### Activity
Which lines of the material hold the word "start"? Copy each one.

### Provided material
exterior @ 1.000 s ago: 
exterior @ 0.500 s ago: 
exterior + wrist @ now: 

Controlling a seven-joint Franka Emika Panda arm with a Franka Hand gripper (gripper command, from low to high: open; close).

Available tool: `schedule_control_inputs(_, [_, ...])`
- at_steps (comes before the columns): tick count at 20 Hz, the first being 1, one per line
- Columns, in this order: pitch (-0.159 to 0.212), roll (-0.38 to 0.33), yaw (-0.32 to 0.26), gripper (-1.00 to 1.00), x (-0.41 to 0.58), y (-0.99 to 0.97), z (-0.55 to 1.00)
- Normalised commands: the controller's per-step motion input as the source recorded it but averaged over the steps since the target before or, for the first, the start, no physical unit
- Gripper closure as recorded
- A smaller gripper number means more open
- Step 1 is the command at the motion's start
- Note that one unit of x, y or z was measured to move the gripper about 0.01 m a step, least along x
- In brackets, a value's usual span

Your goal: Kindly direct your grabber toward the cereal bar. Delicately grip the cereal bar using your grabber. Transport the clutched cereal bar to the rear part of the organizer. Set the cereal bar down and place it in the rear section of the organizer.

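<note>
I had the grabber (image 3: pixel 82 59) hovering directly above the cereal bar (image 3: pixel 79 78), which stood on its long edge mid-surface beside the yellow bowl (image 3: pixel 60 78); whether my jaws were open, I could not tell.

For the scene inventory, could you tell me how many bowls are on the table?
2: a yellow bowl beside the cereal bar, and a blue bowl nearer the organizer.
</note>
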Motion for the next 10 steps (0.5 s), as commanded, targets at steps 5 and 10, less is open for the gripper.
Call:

### Task solution
- Normalised commands: the controller's per-step motion input as the source recorded it but averaged over the steps since the target before or, for the first, the start, no physical unit
- Step 1 is the command at the motion's start

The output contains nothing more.